Work item:
Copy out precisely the line that holds "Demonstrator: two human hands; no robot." and all the lines following it in the data, up to and including the last one, and no others.

==== Data ====

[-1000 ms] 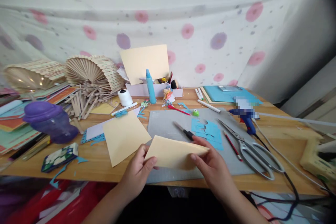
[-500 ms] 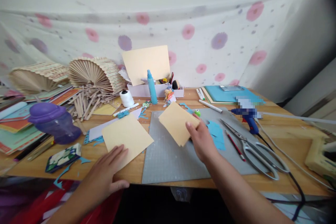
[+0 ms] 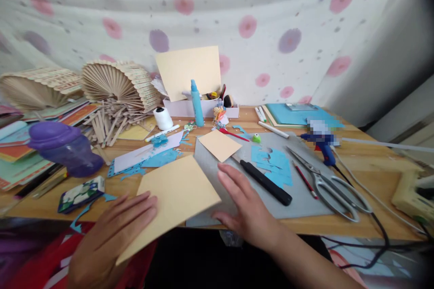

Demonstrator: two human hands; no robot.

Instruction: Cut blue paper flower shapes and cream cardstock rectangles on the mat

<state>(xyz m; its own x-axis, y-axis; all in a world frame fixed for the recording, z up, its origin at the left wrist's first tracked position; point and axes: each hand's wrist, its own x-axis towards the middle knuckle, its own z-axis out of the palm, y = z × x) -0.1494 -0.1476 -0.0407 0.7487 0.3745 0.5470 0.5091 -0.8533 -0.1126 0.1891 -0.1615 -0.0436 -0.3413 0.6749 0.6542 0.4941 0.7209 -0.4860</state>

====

Completed exercise:
Demonstrator: two human hands; no robot.

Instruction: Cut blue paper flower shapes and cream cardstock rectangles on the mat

<state>(xyz m; its own x-axis, y-axis; all in a world frame fixed for the recording, z up, its origin at the left wrist's first tracked position; point and axes: each hand's wrist, its own x-axis towards the middle knuckle, its own z-axis out of the palm, y = z × x) -0.1494 -0.1476 -0.0407 0.7487 0.3745 0.5470 0.5091 -0.8533 -0.1126 0.1891 -0.1615 -0.0436 -0.3413 0.6749 0.6542 0.4941 0.7209 -0.4860</state>

No further output is needed for this exercise.